Leases can be deadly: Recipes are not monetizable assets, and used kitchen equipment is only worth so much. So when restaurants fail, they mostly are left with obligations. Landlords often encourage restaurateurs to overinvest in fixed costs and sign leases they can’t afford. “Landlords need to see a few restaurants fail before they come to understand [what] a restaurant can and can’t handle,” says Kinsella. “I like percentage rent, because the landlord becomes your partner. I’d walk away from a deal that involves a landlord who doesn’t understand the business.”
Land is still relatively cheap in the Twin Cities, which can work to restaurants’ advantage. “That’s why Minneapolis is a fantastic place to have a restaurant,” says Salveson. “Real estate costs are killing restaurants in San Francisco and New York City. Even the best there only see single-digit operating returns.”

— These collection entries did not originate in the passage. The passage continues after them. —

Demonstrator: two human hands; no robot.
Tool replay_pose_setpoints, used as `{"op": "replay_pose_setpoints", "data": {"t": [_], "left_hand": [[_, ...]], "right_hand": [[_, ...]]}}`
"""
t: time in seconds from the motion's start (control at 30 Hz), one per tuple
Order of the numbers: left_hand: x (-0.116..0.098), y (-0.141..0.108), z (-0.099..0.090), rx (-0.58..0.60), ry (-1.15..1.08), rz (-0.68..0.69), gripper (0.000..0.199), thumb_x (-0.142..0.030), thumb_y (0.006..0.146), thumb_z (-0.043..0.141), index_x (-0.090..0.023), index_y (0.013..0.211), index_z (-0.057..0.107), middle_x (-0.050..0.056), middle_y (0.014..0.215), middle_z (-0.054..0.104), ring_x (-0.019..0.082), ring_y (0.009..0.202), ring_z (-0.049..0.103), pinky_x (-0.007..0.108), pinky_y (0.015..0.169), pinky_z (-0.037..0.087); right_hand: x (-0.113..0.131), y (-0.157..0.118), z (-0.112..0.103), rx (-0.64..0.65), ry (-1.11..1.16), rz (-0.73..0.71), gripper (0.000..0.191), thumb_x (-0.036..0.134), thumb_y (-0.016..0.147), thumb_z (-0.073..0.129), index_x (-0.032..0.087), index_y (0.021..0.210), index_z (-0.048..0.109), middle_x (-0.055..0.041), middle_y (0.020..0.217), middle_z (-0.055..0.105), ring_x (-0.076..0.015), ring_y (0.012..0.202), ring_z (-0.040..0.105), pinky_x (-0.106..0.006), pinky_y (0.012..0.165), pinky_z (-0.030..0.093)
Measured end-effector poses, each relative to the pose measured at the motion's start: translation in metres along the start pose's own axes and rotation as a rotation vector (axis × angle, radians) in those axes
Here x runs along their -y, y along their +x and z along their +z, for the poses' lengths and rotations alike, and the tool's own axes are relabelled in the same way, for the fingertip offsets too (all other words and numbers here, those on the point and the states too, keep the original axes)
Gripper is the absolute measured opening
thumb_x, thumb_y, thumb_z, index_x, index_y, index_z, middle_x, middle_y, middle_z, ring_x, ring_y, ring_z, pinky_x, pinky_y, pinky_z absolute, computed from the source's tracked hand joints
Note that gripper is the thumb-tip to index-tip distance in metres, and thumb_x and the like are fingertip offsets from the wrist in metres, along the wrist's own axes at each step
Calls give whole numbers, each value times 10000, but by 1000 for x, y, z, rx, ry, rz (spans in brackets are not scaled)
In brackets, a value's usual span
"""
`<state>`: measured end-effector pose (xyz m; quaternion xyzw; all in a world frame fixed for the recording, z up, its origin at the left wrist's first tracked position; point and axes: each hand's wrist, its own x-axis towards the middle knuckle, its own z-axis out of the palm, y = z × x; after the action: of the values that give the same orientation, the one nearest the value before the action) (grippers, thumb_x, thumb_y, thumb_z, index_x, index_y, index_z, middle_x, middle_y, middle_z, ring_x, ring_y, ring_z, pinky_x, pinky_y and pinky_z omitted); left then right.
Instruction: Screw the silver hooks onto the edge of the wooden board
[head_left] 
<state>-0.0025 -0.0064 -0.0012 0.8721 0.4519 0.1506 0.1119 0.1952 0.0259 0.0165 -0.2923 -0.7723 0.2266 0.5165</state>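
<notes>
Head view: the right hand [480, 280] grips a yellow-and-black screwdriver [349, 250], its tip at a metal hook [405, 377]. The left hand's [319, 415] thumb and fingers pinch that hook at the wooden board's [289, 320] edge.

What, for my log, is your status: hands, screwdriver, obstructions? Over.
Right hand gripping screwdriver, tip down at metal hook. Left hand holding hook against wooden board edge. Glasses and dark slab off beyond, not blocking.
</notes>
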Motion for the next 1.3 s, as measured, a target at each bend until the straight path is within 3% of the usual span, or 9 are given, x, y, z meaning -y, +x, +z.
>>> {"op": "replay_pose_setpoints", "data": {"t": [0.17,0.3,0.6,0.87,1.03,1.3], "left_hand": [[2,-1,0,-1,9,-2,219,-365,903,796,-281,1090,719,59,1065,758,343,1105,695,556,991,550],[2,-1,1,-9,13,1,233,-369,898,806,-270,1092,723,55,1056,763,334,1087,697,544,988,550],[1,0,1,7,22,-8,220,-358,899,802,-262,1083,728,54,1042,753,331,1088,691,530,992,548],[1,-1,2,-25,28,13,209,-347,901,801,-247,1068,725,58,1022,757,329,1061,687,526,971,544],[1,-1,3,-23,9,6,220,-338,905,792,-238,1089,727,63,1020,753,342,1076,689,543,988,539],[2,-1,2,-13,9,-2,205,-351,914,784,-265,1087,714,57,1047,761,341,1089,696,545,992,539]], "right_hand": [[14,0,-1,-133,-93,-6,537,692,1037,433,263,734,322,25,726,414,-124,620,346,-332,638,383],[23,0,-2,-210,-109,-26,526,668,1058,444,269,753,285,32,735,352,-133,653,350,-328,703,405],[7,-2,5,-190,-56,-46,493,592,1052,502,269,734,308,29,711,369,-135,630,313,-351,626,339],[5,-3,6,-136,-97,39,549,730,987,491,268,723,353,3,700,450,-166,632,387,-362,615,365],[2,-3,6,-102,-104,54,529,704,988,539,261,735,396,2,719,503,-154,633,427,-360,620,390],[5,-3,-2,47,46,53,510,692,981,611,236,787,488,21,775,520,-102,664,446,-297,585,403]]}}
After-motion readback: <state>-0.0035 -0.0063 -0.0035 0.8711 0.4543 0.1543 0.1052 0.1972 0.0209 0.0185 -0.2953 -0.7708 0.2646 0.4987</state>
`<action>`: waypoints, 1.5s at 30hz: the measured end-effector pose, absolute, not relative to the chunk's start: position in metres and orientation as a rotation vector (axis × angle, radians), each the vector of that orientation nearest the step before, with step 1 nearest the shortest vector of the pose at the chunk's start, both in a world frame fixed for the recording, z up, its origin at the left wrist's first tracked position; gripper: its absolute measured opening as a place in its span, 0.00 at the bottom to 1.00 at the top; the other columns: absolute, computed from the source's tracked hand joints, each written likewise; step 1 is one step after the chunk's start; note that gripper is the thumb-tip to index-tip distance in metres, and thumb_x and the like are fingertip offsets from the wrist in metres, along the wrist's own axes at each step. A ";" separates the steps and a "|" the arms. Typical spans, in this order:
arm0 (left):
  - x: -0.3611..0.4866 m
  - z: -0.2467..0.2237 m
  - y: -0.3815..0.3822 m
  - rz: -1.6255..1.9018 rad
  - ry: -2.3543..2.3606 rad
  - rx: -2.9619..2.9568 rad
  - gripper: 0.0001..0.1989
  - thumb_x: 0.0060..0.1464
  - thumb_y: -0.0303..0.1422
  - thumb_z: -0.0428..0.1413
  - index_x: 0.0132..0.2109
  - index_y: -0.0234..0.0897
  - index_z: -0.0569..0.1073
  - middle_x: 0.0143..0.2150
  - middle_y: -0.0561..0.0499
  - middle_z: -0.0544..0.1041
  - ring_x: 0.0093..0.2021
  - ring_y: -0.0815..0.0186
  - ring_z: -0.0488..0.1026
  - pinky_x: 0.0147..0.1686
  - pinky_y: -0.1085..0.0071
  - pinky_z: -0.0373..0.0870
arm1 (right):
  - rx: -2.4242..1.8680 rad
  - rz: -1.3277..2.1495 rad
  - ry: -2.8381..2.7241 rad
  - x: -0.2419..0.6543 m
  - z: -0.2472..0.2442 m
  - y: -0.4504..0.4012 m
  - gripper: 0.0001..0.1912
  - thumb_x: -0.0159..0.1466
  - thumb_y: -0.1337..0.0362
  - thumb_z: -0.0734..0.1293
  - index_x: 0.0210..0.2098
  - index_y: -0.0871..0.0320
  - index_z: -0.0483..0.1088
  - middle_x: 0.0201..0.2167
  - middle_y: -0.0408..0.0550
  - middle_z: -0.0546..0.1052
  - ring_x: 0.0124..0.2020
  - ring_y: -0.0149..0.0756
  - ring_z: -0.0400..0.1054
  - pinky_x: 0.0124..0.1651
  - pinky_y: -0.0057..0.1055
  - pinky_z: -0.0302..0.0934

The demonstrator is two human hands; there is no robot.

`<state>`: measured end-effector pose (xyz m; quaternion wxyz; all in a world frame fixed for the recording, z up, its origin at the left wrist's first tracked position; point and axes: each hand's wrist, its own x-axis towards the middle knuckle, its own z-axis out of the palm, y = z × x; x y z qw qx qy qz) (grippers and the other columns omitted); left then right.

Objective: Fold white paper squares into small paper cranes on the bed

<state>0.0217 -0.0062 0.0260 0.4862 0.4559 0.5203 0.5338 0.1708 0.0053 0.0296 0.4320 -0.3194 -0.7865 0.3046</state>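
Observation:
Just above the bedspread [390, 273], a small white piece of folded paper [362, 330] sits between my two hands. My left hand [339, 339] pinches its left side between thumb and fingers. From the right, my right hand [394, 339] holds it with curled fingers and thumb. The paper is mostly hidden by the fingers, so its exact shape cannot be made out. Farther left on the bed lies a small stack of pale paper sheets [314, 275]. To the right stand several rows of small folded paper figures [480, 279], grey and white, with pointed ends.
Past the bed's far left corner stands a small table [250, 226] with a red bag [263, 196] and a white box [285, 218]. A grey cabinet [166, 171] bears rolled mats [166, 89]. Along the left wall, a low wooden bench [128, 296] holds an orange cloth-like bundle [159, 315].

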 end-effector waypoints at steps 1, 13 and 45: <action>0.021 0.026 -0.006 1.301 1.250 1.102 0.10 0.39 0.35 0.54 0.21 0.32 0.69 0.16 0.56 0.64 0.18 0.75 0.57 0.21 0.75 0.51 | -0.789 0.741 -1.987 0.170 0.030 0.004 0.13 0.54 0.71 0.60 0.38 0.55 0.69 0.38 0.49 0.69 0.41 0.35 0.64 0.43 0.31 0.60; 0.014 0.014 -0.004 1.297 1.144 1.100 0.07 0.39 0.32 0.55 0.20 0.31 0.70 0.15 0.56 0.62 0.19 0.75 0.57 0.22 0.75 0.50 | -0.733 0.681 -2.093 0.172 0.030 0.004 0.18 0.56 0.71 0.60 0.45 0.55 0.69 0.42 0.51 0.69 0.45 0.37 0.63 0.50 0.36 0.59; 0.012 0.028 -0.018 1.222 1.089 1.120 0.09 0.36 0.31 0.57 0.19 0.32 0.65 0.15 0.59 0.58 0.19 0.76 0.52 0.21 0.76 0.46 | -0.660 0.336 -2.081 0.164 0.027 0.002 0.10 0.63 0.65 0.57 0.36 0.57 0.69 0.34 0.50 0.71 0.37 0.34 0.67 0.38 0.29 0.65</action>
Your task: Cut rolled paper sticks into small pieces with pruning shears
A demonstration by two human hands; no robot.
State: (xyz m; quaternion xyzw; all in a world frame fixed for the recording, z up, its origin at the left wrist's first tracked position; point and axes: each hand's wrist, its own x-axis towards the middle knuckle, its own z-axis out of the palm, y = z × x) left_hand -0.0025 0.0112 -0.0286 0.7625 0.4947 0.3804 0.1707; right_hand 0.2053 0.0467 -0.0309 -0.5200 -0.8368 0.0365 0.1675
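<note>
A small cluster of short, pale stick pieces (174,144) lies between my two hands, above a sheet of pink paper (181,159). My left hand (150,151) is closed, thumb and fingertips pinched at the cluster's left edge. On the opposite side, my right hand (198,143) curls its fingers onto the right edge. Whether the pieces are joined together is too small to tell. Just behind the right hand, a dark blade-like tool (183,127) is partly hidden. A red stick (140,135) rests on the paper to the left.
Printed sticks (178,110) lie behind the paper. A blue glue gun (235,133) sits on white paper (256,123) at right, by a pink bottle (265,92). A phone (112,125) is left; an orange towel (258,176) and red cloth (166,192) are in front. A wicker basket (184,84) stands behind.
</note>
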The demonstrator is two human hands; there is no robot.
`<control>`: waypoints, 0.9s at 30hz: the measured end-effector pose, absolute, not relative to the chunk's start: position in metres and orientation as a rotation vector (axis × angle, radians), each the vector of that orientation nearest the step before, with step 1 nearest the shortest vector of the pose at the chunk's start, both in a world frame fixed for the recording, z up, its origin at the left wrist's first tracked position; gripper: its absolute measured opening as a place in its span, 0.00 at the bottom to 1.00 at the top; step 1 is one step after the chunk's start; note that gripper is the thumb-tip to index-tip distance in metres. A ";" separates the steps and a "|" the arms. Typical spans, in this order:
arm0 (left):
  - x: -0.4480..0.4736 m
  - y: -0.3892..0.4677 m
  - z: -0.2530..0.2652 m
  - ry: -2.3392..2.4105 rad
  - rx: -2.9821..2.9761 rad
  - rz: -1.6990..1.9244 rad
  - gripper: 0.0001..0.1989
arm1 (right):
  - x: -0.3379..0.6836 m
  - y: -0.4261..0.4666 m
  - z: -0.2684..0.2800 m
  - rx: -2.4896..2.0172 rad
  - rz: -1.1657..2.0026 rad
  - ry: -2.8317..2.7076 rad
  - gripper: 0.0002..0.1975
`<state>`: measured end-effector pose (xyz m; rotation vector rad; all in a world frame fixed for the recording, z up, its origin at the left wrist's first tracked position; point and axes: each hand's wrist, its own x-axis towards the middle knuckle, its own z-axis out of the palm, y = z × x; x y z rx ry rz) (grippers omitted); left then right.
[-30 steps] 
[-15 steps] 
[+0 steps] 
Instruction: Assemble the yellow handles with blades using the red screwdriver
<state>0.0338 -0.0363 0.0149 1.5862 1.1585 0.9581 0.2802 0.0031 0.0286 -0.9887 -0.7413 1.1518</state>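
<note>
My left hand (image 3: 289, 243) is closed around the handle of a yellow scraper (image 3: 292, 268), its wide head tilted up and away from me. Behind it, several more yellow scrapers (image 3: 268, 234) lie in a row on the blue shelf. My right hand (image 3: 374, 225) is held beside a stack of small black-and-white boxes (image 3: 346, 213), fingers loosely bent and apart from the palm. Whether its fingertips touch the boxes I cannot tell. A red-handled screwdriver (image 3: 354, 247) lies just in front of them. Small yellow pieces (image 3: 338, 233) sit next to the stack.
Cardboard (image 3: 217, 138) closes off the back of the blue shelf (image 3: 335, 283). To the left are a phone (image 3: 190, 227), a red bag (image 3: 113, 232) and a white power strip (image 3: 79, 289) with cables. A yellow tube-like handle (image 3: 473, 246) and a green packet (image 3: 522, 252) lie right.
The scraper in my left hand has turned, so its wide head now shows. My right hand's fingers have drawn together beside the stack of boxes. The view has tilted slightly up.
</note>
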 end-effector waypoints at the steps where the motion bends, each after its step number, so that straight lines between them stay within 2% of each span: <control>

The restaurant business is challenging, but it seasons people like a cast-iron skillet. “I’ve found that people good at this business are good at any business,” says Alizadeh. It’s a mentality. Proficient restaurateurs are nimble, can manage people, and can deal with an array of unexpected challenges. They’ve inevitably been a part of failed enterprises and see what it takes to bounce back. Because even the best business plans can be wrong.
“We put together pro formas at one, three, five, and 10 years, but we tell them it’s a guess,” says Spaulding. “We also tell chefs you can’t plan on two-and-a-half covers on a weeknight in Minneapolis. But you’d be amazed at how many business plans rely on it.”
Adam Platt is TCB’s executive editor.